▸ WHAT TO PRODUCE: Write the listing out again, exactly as it appears.
= = =
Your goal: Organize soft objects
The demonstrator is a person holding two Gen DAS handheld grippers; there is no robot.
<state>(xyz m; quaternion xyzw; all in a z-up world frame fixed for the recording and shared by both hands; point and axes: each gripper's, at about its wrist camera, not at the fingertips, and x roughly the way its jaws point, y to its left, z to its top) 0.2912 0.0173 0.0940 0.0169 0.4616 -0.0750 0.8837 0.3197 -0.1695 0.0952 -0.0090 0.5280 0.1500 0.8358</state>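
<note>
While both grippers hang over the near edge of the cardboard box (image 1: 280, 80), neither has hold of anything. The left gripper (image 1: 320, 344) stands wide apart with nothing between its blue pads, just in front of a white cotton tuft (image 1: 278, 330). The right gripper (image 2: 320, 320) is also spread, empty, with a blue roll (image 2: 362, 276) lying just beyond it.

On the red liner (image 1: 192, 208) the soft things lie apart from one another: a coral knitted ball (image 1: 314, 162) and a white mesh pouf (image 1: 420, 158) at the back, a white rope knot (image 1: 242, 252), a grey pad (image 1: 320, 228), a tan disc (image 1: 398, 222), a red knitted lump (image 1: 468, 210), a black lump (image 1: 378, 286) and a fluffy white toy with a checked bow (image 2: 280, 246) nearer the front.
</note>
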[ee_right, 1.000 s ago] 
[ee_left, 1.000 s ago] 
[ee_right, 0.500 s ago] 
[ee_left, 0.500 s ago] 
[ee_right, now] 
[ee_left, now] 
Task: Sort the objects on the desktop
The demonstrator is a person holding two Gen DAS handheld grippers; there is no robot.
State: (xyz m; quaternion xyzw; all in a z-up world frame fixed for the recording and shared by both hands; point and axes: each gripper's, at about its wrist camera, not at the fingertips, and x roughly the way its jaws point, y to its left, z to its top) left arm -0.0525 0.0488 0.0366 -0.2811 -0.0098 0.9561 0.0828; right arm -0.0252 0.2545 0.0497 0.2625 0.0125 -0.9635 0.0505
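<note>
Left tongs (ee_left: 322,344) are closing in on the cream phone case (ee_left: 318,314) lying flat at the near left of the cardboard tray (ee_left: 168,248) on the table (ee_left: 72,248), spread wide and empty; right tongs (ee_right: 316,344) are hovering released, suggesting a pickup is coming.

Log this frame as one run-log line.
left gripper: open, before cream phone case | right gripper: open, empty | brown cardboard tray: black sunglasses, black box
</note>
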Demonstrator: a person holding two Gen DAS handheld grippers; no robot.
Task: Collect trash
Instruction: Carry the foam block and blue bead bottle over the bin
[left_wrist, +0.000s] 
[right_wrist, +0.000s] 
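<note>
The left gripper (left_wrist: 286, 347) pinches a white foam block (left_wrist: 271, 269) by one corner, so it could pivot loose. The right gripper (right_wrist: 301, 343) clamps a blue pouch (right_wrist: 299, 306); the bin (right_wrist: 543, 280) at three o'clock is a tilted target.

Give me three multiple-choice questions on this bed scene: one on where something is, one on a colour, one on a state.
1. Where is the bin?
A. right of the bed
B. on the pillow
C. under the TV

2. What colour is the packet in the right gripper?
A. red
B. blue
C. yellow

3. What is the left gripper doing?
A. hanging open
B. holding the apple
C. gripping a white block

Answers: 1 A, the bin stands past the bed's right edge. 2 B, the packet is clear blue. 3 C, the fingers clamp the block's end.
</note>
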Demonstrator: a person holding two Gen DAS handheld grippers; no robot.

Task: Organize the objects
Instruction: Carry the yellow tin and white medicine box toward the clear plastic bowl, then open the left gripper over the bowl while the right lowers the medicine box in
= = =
▸ EXPECTED ANSWER:
Your goal: Organize soft objects
The demonstrator is a person holding two Gen DAS handheld grippers; there is no robot.
<state>(xyz m; quaternion xyzw; all in a z-up world frame fixed for the recording and shared by both hands; point and axes: each gripper's, at about its wrist camera, not at the fingertips, and x roughly the way its jaws point, y to its left, z to its top) 0.2912 0.0173 0.0940 0.0169 0.4616 -0.0750 0.8837 0.3197 -0.1695 0.0952 -0.0090 0.5280 0.1500 0.8358</state>
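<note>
While both grippers hang over the near edge of the cardboard box (image 1: 280, 80), neither has hold of anything. The left gripper (image 1: 320, 344) stands wide apart with nothing between its blue pads, just in front of a white cotton tuft (image 1: 278, 330). The right gripper (image 2: 320, 320) is also spread, empty, with a blue roll (image 2: 362, 276) lying just beyond it.

On the red liner (image 1: 192, 208) the soft things lie apart from one another: a coral knitted ball (image 1: 314, 162) and a white mesh pouf (image 1: 420, 158) at the back, a white rope knot (image 1: 242, 252), a grey pad (image 1: 320, 228), a tan disc (image 1: 398, 222), a red knitted lump (image 1: 468, 210), a black lump (image 1: 378, 286) and a fluffy white toy with a checked bow (image 2: 280, 246) nearer the front.
</note>
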[ee_right, 1.000 s ago] 
[ee_left, 1.000 s ago] 
[ee_right, 0.500 s ago] 
[ee_left, 0.500 s ago] 
[ee_right, now] 
[ee_left, now] 
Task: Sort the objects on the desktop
The demonstrator is a person holding two Gen DAS handheld grippers; there is no robot.
State: (xyz m; quaternion xyzw; all in a z-up world frame fixed for the recording and shared by both hands; point and axes: each gripper's, at about its wrist camera, not at the fingertips, and x roughly the way its jaws point, y to its left, z to its top) left arm -0.0525 0.0488 0.0366 -0.2811 -0.0098 0.9561 0.0828; right arm -0.0252 0.2545 0.0497 0.2625 0.0125 -0.9635 0.0505
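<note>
Left tongs (ee_left: 322,344) are closing in on the cream phone case (ee_left: 318,314) lying flat at the near left of the cardboard tray (ee_left: 168,248) on the table (ee_left: 72,248), spread wide and empty; right tongs (ee_right: 316,344) are hovering released, suggesting a pickup is coming.

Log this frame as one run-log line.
left gripper: open, before cream phone case | right gripper: open, empty | brown cardboard tray: black sunglasses, black box
</note>
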Demonstrator: a person holding two Gen DAS handheld grippers; no robot.
Task: Collect trash
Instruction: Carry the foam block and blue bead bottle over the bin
[left_wrist, +0.000s] 
[right_wrist, +0.000s] 
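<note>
The left gripper (left_wrist: 286, 347) pinches a white foam block (left_wrist: 271, 269) by one corner, so it could pivot loose. The right gripper (right_wrist: 301, 343) clamps a blue pouch (right_wrist: 299, 306); the bin (right_wrist: 543, 280) at three o'clock is a tilted target.

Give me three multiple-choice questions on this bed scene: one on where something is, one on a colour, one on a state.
1. Where is the bin?
A. right of the bed
B. on the pillow
C. under the TV

2. What colour is the packet in the right gripper?
A. red
B. blue
C. yellow

3. What is the left gripper doing?
A. hanging open
B. holding the apple
C. gripping a white block

Answers: 1 A, the bin stands past the bed's right edge. 2 B, the packet is clear blue. 3 C, the fingers clamp the block's end.
</note>
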Demonstrator: a person holding two Gen DAS handheld grippers; no robot.

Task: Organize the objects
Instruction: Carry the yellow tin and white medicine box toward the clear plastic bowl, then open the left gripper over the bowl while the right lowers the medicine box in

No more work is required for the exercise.